▶ **BRIEF**
In your copy of the data, omit the pictures and keep all else exactly as given.

(Records from a collection)
============================================================

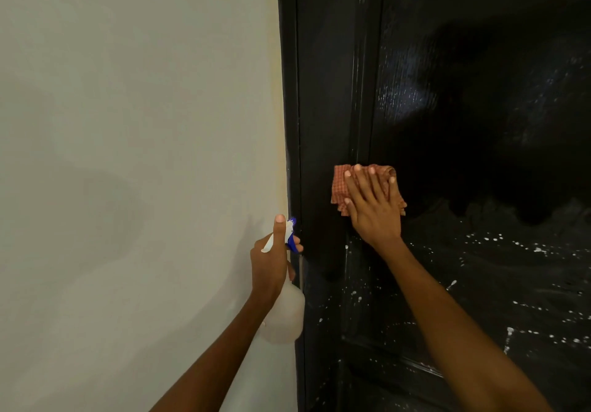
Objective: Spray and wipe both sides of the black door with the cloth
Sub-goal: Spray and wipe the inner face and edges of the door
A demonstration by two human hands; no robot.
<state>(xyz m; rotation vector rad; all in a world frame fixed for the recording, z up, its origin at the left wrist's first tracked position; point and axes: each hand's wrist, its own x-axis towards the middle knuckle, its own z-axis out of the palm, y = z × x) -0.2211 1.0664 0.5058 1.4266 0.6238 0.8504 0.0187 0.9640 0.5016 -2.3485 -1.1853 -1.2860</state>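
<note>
The checked orange cloth (340, 188) is pressed flat against the black door (479, 124) by the right hand (372, 207), fingers spread and pointing upward. Left of this hand, the spray bottle (286, 312) is gripped around its neck by the closed left hand (271, 267), upright, nozzle toward the door edge. No label is readable. White droplets are seen below the right hand; the pale wall (128, 156) lies left.

Your black door (463, 124) stands glossy and paneled, its lower part flecked with white droplets. The cloth (340, 188) — orange-red and checked, crumpled — lies pressed flat against the door near its left edge. The spray bottle (286, 315) — translucent white, blue-and-white nozzle — is upright, just beside the door's frame.
</note>
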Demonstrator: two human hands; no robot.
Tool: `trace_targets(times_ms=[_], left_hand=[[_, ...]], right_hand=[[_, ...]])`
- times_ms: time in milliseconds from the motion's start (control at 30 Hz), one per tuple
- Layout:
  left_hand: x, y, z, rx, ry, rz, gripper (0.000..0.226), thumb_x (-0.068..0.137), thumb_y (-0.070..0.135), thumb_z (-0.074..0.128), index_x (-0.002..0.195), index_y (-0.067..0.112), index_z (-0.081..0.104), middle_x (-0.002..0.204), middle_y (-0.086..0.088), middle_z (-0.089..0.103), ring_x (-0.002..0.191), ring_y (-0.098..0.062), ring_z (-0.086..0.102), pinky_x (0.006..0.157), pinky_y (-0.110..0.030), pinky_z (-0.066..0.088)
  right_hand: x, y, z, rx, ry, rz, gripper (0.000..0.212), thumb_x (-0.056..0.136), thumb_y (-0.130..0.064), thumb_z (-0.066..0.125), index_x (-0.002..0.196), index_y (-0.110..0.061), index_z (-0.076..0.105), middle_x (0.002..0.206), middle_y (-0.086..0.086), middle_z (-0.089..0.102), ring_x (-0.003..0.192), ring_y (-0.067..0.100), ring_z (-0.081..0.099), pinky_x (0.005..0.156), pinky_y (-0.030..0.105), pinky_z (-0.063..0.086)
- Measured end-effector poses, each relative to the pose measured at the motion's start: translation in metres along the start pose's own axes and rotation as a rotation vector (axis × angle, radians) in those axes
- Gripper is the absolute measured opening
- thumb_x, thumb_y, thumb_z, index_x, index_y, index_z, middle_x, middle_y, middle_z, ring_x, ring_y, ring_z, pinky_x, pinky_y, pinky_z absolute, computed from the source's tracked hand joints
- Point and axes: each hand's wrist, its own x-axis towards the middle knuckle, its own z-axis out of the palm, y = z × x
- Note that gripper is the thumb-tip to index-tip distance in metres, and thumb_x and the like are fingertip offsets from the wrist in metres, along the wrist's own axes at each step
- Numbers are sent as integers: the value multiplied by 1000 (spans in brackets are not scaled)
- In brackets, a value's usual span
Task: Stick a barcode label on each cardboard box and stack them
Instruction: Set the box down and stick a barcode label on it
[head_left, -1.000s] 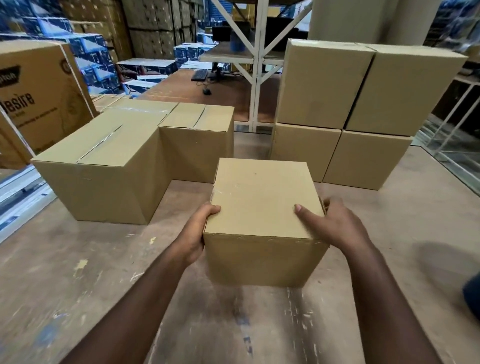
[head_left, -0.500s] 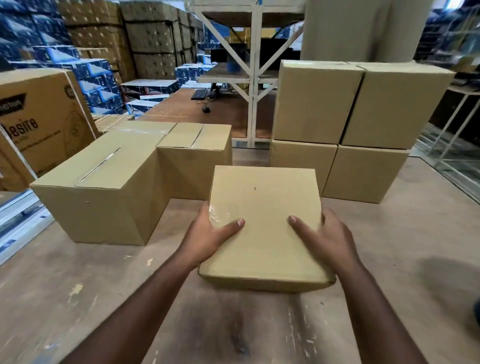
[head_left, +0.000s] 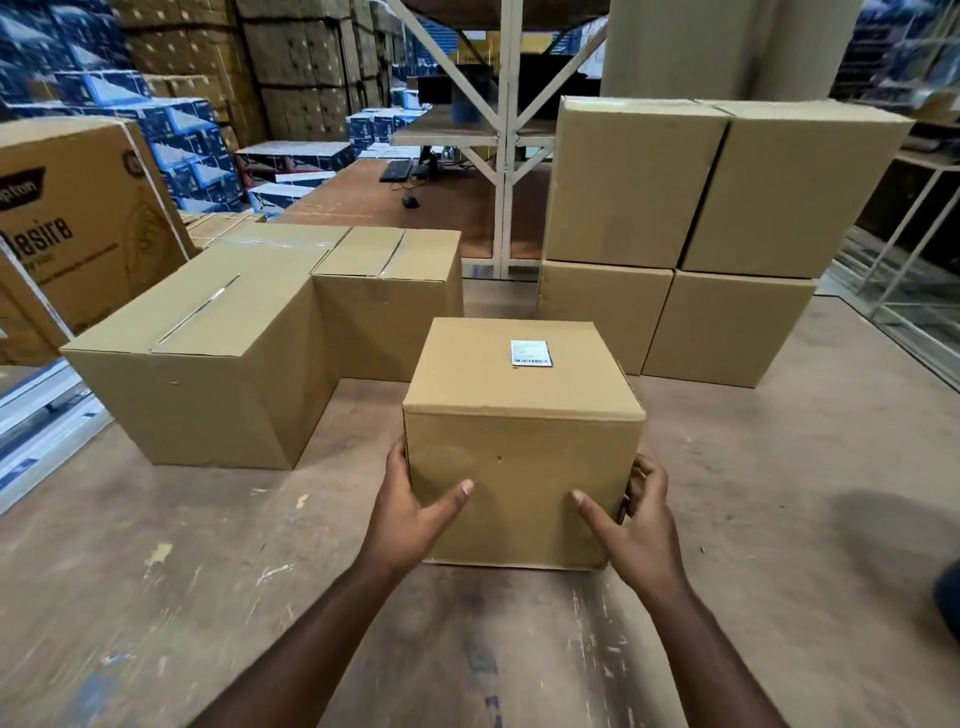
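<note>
Cardboard box (head_left: 522, 441) held between both hands, its barcode label (head_left: 530, 353) on the top face

Left hand (head_left: 410, 512) grips the lower left corner with the thumb laid across the near face; right hand (head_left: 636, 519) grips the lower right corner in the same way, fingers curled round the side; the box sits between them on the wooden floor (head_left: 156, 571); the stack of boxes (head_left: 717, 234) lies ahead and to the right, nearer the right hand; the box is almost a cube, so I see no clear long axis; I judge the coming lift goes forward and rightward.
</note>
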Motion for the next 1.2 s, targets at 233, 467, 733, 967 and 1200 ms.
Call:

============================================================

▶ **ANSWER TO THIS TASK**
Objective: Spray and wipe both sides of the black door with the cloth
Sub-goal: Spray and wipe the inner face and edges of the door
A demonstration by two human hands; no robot.
<state>(xyz m; rotation vector rad; all in a world frame fixed for the recording, z up, its origin at the left wrist's first tracked position; point and axes: each hand's wrist, its own x-axis towards the middle knuckle, its own z-axis out of the palm, y = z × x) -0.2211 1.0664 0.5058 1.4266 0.6238 0.8504 0.0187 0.9640 0.5016 -2.3485 -1.1853 -1.2860</state>
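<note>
The checked orange cloth (340, 188) is pressed flat against the black door (479, 124) by the right hand (372, 207), fingers spread and pointing upward. Left of this hand, the spray bottle (286, 312) is gripped around its neck by the closed left hand (271, 267), upright, nozzle toward the door edge. No label is readable. White droplets are seen below the right hand; the pale wall (128, 156) lies left.

Your black door (463, 124) stands glossy and paneled, its lower part flecked with white droplets. The cloth (340, 188) — orange-red and checked, crumpled — lies pressed flat against the door near its left edge. The spray bottle (286, 315) — translucent white, blue-and-white nozzle — is upright, just beside the door's frame.
</note>
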Demonstrator: two human hands; no robot.
Tool: `trace_targets(times_ms=[_], left_hand=[[_, ...]], right_hand=[[_, ...]])`
- times_ms: time in milliseconds from the motion's start (control at 30 Hz), one per tuple
- Layout:
  left_hand: x, y, z, rx, ry, rz, gripper (0.000..0.226), thumb_x (-0.068..0.137), thumb_y (-0.070..0.135), thumb_z (-0.074..0.128), index_x (-0.002..0.195), index_y (-0.067..0.112), index_z (-0.081..0.104), middle_x (-0.002..0.204), middle_y (-0.086..0.088), middle_z (-0.089..0.103), ring_x (-0.002..0.191), ring_y (-0.098..0.062), ring_z (-0.086..0.102), pinky_x (0.006..0.157), pinky_y (-0.110..0.030), pinky_z (-0.066..0.088)
  right_hand: x, y, z, rx, ry, rz, gripper (0.000..0.212), thumb_x (-0.056..0.136), thumb_y (-0.130..0.064), thumb_z (-0.066..0.125), index_x (-0.002..0.196), index_y (-0.110..0.061), index_z (-0.076..0.105), middle_x (0.002..0.206), middle_y (-0.086..0.086), middle_z (-0.089..0.102), ring_x (-0.003..0.192), ring_y (-0.067..0.100), ring_z (-0.081..0.099), pinky_x (0.005..0.156), pinky_y (-0.030..0.105), pinky_z (-0.063..0.086)
- Measured end-effector poses, each relative to the pose measured at the motion's start: translation in metres along the start pose's own axes and rotation as a rotation vector (axis × angle, radians) in those axes
- Gripper is the absolute measured opening
- thumb_x, thumb_y, thumb_z, index_x, index_y, index_z, middle_x, middle_y, middle_z, ring_x, ring_y, ring_z, pinky_x, pinky_y, pinky_z absolute, computed from the source's tracked hand joints
- Point and axes: each hand's wrist, its own x-axis towards the middle knuckle, its own z-axis out of the palm, y = z × x
- Note that gripper is the thumb-tip to index-tip distance in metres, and thumb_x and the like are fingertip offsets from the wrist in metres, along the wrist's own axes at each step
- Numbers are sent as integers: the value multiplied by 1000 (spans in brackets are not scaled)
- In brackets, a value's usual span
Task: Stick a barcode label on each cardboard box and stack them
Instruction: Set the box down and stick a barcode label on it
[head_left, -1.000s] 
[head_left, -0.500s] 
[head_left, +0.000s] 
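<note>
Cardboard box (head_left: 522, 441) held between both hands, its barcode label (head_left: 530, 353) on the top face

Left hand (head_left: 410, 512) grips the lower left corner with the thumb laid across the near face; right hand (head_left: 636, 519) grips the lower right corner in the same way, fingers curled round the side; the box sits between them on the wooden floor (head_left: 156, 571); the stack of boxes (head_left: 717, 234) lies ahead and to the right, nearer the right hand; the box is almost a cube, so I see no clear long axis; I judge the coming lift goes forward and rightward.
</note>
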Motion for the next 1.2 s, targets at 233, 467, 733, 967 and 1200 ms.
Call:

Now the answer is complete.